Task objective
Please state how many lines of the data below contain the word "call", offering nothing besides the number.

Data
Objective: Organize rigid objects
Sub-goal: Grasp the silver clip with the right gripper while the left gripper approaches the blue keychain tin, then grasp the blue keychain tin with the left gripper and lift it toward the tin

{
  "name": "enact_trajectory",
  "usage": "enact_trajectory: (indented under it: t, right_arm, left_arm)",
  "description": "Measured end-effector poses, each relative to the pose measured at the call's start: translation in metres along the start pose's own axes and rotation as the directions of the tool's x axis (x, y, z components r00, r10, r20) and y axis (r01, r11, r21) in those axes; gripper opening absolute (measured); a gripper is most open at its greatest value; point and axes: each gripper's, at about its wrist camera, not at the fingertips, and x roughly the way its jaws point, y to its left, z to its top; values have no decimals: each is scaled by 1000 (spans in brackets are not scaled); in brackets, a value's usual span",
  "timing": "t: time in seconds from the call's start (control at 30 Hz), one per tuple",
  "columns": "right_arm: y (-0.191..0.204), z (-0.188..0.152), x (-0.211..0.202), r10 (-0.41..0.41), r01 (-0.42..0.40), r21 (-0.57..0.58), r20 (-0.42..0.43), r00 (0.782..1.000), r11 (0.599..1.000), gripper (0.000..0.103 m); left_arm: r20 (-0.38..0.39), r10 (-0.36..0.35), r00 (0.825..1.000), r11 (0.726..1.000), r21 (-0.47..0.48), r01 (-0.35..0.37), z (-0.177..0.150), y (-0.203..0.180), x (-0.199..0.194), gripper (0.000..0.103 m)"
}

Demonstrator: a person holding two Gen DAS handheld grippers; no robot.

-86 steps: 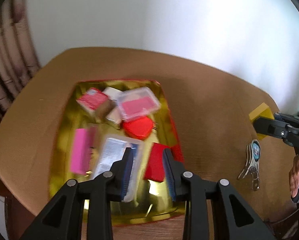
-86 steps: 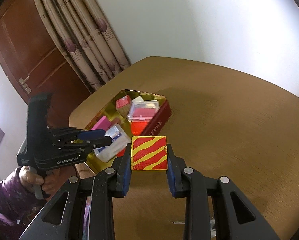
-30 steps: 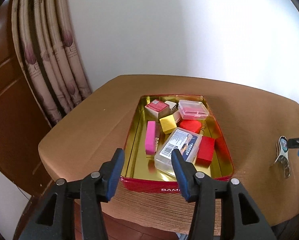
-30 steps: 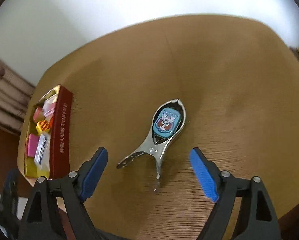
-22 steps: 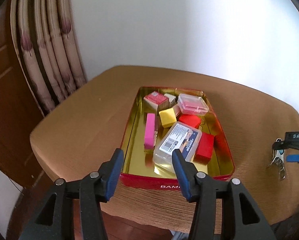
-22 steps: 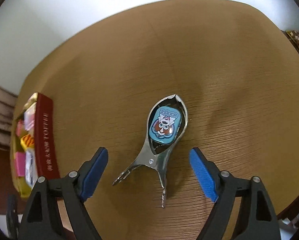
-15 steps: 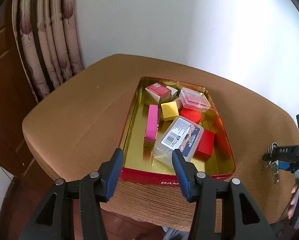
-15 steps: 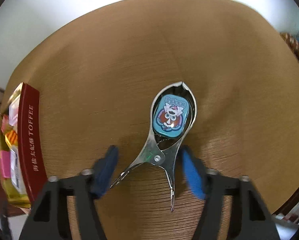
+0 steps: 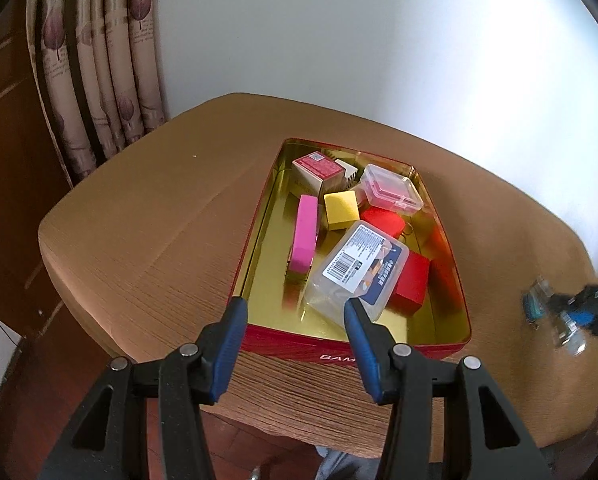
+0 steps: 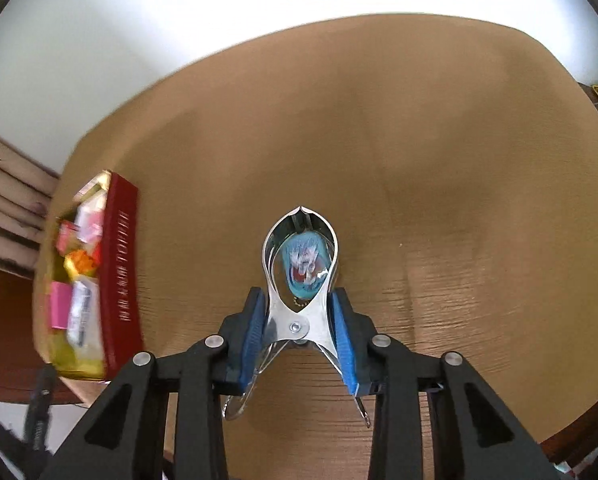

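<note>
**Metal spring clip: grasp at the pivot, transfer to the tin**

The metal spring clip (image 10: 299,300), a polished steel clamp with a blue cartoon badge (image 10: 304,266) showing inside its oval jaw loop, is located on the brown bench (image 10: 419,160), well apart from the red toffee tin (image 10: 119,276) at the left. The right hand-held gripper (image 10: 299,330) has just been closing, and its blue pads (image 10: 255,328) are now pressed against both sides of the clip at the pivot rivet; the clip is clamped between them.

The clip is judged stiff, light and slippery: smooth curved steel offers little friction. The narrow waist at the rivet is the preferred hold, since the flared handles behind it resist slipping forward. Squeezing the handles is to be avoided, as the jaws would spring open.

The left hand-held gripper (image 9: 295,340) is held about half open and empty, just before the tin's near wall (image 9: 339,354). The tin already contains a clear labelled case (image 9: 359,272), a pink block (image 9: 305,240), a yellow cube (image 9: 341,210) and red boxes.
</note>
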Motion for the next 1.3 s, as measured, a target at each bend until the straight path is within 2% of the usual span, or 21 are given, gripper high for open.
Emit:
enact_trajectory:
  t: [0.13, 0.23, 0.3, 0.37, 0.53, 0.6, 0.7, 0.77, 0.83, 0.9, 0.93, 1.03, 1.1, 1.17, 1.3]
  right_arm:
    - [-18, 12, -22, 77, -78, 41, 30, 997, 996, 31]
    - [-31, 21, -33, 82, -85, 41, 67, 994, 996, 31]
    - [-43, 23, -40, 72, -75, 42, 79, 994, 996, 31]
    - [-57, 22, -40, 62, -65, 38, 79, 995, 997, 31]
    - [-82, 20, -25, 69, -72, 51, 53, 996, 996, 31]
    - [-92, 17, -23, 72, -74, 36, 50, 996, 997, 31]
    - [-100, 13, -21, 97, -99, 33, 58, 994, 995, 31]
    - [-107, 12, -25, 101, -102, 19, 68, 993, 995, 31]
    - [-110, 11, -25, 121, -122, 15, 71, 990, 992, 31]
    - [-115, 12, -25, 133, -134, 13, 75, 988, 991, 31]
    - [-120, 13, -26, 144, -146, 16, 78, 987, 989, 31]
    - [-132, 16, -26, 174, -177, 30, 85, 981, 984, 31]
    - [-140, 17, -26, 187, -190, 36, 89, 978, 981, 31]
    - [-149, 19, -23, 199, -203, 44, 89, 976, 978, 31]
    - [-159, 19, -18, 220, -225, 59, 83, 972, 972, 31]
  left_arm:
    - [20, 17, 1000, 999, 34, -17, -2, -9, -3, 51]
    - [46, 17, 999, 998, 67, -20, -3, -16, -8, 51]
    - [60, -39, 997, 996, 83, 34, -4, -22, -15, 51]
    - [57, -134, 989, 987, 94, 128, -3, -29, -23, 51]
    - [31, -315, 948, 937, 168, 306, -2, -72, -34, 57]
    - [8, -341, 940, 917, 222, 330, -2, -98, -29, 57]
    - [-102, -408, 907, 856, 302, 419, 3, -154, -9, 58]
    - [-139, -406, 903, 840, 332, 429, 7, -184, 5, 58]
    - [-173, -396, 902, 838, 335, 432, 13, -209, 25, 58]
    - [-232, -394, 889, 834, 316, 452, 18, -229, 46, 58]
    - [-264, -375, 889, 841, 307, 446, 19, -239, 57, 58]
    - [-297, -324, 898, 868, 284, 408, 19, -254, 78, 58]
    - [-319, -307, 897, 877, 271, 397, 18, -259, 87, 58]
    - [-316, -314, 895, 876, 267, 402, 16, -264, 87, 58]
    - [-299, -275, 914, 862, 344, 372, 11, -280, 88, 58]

Exercise result
2